Introduction

Soil organic matter (SOM) constitutes a major part of total carbon in the terrestrial ecosystem and the dynamics of SOM are crucial to global carbon cycle. SOM reserves 1500 Pg (1 Pg = 10 15 g) carbon, more than the total amount in terrestrial vegetation and atmospheric environment1,2,3. The potential capacity of soil to sequester anthropogenic carbon can achieve as much as 55–78 Pg, given the total anthropogenic emission of carbon is around 244 Pg during the period of 1800–19944. Decomposition of SOM releases 3.5 Pg/year carbon as CO2, a significant input of greenhouse gas to the atmosphere2. Soil-air carbon flux could be elevated significantly in the future with the predicted temperature increase, as the warming processes may accelerate the microbial decomposition and alter the chemical composition of SOM5,6. Therefore, better knowledge on the fate of SOM is key for accurately modeling and predicting carbon cycles under global climate change4.

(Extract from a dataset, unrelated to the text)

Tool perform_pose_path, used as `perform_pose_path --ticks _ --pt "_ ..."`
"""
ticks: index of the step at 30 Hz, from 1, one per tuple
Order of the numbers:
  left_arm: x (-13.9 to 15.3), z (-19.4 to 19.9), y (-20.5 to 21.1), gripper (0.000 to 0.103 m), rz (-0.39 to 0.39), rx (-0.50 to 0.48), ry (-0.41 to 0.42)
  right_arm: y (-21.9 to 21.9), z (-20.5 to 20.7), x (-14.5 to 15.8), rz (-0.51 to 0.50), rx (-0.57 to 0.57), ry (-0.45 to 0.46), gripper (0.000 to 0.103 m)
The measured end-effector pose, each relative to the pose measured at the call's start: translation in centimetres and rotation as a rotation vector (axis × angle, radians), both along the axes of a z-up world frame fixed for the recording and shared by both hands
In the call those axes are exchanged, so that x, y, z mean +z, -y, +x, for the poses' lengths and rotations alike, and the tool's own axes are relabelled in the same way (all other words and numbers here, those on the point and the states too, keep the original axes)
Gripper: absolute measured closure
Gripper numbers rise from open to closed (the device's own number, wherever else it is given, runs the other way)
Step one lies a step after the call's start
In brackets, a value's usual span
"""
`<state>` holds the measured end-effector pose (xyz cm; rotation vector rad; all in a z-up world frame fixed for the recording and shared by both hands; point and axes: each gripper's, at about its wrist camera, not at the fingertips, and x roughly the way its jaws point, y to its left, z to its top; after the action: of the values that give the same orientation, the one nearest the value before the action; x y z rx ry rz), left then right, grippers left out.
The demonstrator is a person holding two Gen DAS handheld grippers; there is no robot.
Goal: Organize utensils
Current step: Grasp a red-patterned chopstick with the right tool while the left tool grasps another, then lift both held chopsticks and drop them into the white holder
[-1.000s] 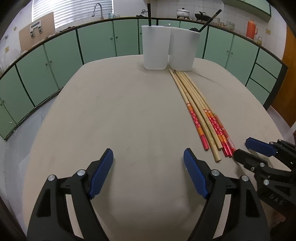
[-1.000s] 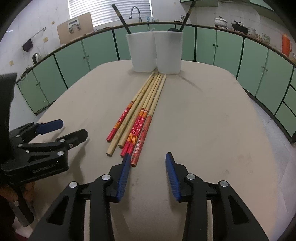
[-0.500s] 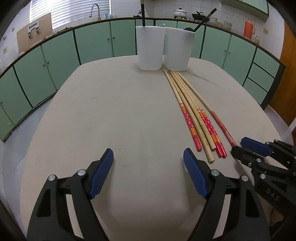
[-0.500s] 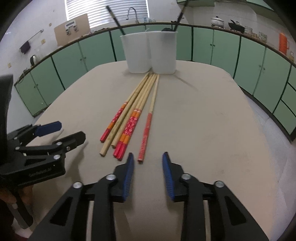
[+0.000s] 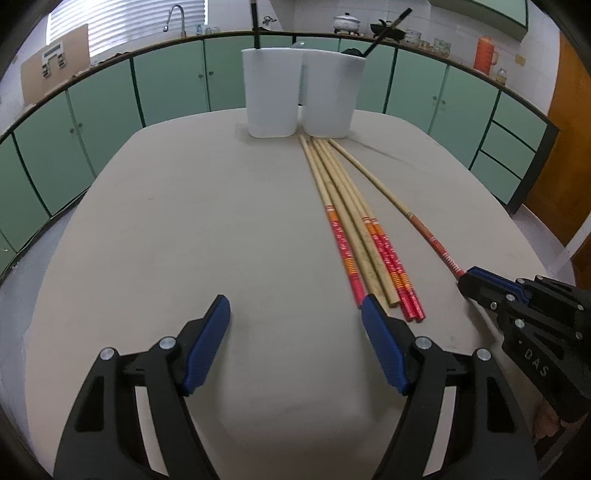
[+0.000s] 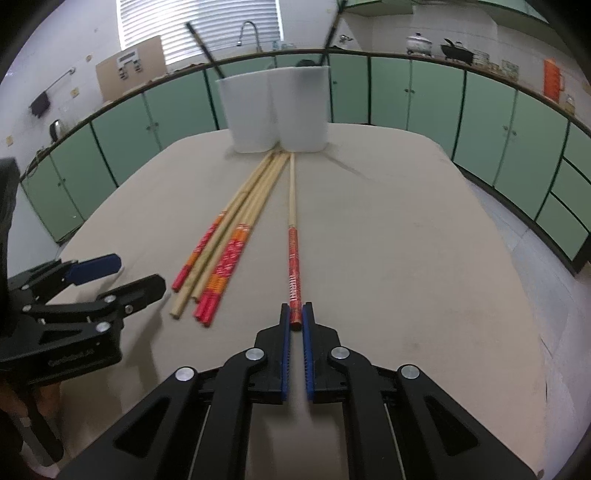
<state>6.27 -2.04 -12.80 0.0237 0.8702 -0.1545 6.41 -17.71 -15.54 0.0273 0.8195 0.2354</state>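
Several long bamboo chopsticks with red ends (image 5: 354, 221) (image 6: 236, 225) lie in a bundle on the beige table. One chopstick (image 6: 293, 236) (image 5: 399, 210) lies apart to their right. My right gripper (image 6: 296, 317) (image 5: 471, 278) is shut on its red end, low at the table. My left gripper (image 5: 295, 317) (image 6: 122, 273) is open and empty, left of the bundle's red ends. Two white tubs (image 5: 301, 96) (image 6: 275, 110) stand at the far end, each holding a dark utensil.
The table (image 5: 184, 221) is ringed by green cabinets (image 5: 110, 110). A counter behind holds a sink tap (image 5: 177, 14), pots and an orange flask (image 5: 485, 53). A wooden door (image 5: 569, 147) is at the right.
My right gripper closed from open onto the rightmost chopstick's red end, and that chopstick swung away from the bundle. My left gripper stayed open, moving slightly forward.
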Motion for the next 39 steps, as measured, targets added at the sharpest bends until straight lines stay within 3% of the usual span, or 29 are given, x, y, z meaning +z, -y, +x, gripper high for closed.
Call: perform_pose_path --ticks 11,25,33,39 --pt "-0.4 0.9 1.2 0.036 0.024 -0.004 -0.010 0.3 -0.1 -0.2 0.018 0.005 0.002 0.097" --pt "-0.3 1.0 2.3 0.097 -0.025 -0.032 -0.006 0.0 0.0 -0.3 0.014 0.022 -0.001 0.096" --pt "0.1 0.5 1.8 0.097 -0.038 -0.023 0.002 -0.1 -0.2 0.2 -0.002 0.038 0.012 0.097" --pt "1.8 -0.2 0.8 0.098 -0.018 -0.017 0.038 0.0 -0.9 2.4 -0.019 0.055 0.059 0.097"
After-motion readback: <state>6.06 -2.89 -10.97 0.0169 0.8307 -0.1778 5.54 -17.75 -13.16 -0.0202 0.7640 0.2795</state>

A major challenge for modeling the SOM fate originates from a large uncertainty in understanding about the stability of SOM, with the residence time of SOM ranging from less than a year to hundreds of years7,8. It is unclear what factors control the stability of SOM in natural environments, although many hypotheses have been postulated regarding the stabilization of SOM9,10,11. Mounting evidence supports that the stability of SOM is an ecosystem-level property, which is mainly determined by ways that organic matter interacts with surrounding environment, especially minerals in soil8. The biogeochemical processes of organic carbon are closely coupling with the reactions for inorganic metals, which play an important role in stabilizing and destabilizing SOM8,12,13. To fully understand the mechanisms that minerals stabilize SOM, can help reduce the uncertainty in predicting the turnover of SOM and carbon cycling.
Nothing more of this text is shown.